AMARCORD: L’ANDALUSIA

 Flavio Impelluso                                                     1 Settembre 2022

Per me esistono due Spagne, so che in realtà non è vero, però nella mia immaginazione è così: c’è la Spagna del nord, austera e barocca, e quella del sud, orientaleggiante e “bailadeira”, e nonostante sia il primo a capire che non si può giudicare così a sciabolate un Paese, ogni volta che penso alla Spagna non riesco a svincolarmi da questo schema.
E probabilmente questa specie di deviazione mi ha condotto, pur essendo già stati in Spagna ed in Portogallo, a cercare di convincere mia moglie a tornarci per esplorare in particolare l’Andalusia: chi di voi la conosce sa anche della sua idiosincrasia per i viaggi, quindi mi ci volle del bello e del buono per convincerla, ma alla fine…

E così, la primavera di qualche anno fa, partimmo: ci avevano consigliato di percorrere la regione seguendo il classico itinerario ad anello che partiva da Malaga, capoluogo della provincia, quindi Siviglia, Cordova, Granada, ancora Malaga e infine la Costa del Sol a sud fino a Gibilterra.

 


L’ Andalusia si rivelò molto bella, bella come regione, belle le città, ma sopra tutto bella di quel fascino particolare che hanno i luoghi di lunga storia, magari travagliata, ma che comunque sembrano aver assorbito nei secoli e nei millenni tutte le esperienze trascorse. Anche quelle brutte, che tanto poi pian piano scolorano come tinture nell’acqua e con questa si amalgamano; e nei luoghi, in quei luoghi, rimangono le atmosfere degli amori e delle gesta, le sensazioni, i colori ed i sapori elaborati nel tempo.

Guarda caso, è la stessa sensazione che non so meglio definire e che ho avvertito ogni volta che sono andato in Sicilia, un qualcosa di familiare in cui avvolgermi piacevolmente. I luoghi con tanta storia mi fanno pensare ai mobili antichi, quando sono veramente belli i segni del tempo non guastano, ne scolpiscono e ne esaltano il fascino.

Dell’ Andalusia mi aveva sempre affascinato anche il nome, con quel sentore languido appunto di baiadere, credevo che il nome derivasse dalla antica presenza dei Vandali e invece ci dissero che sarebbe il ricordo di Al-Andalus, un regno arabo a lungo insediato nel sud della Spagna.

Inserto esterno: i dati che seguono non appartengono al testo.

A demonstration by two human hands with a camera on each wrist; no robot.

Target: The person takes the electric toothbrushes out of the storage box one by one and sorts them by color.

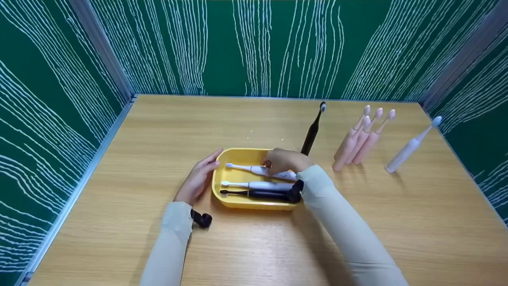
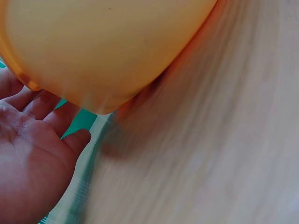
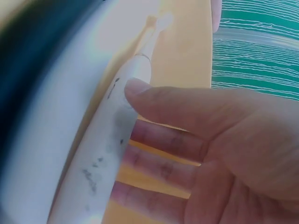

Non ci fermammo a Malaga, ci saremmo tornati comunque per scendere sino a Gibilterra, e prendemmo per nord-ovest, per Siviglia, e fu subito quell’atmosfera calda e carica di passato di cui sopra. Finalmente vedo il Guadalquivir, altro nome per me immaginifico, derivato dall’arabo Wadi al Kabir (fiume grande). A Siviglia - viuzze arabe case bianche e balconi fioriti - subito il classico déjà vu di impronta mediterranea, poi metti a fuoco i ricordi di altre città simili, greche o turche, e giungi alla conclusione un po’ dissociante che sì, c’è qualcosa di comune in tutto il Mediterraneo, ma poi ognuna ha qualcosa di suo e quindi sono simili, ma anche no.

 Delle città mi piace tutto, architettura e colori, e gli odori vicino ai porti, e i suoni, qui il suono della parlata locale è così veloce che non ci si capiva niente, le parole frettolose accavallate una all’altra. Io non ho un buon orecchio per le lingue, però mi sembrava che il castigliano del nord fosse più morbido, e sopra tutto più comprensibile, forse perché più fedele al tardo latino di provenienza. Per fortuna i sevillanos sono disponibili, se gli chiedi di frenare lo fanno con pazienza e dopo un po’ l’idioma diventa più comprensibile (insomma, abbastanza). Mi colpirono i tram, quelli di Siviglia erano (allora) molto moderni, sembravano dei piccoli “Frecce Rosse” delle ferrovie nostrane e mi parveroro strani in quella città.

Ricordo la grande Cattedrale, un particolare connubio di gotico e stile moresco che potrebbe suonare grottesco ma non lo è, con un campanile spropositato, la Giralda, simbolo della città. E’ in questa grande chiesa che riposa Cristoforo Colombo, imprescindibile l’omaggio: qui le sue spoglie sono racchiuse in un imponente monumento funebre in bronzo che metteva soggezione, sembrava rammentare di stare dinanzi alla Storia.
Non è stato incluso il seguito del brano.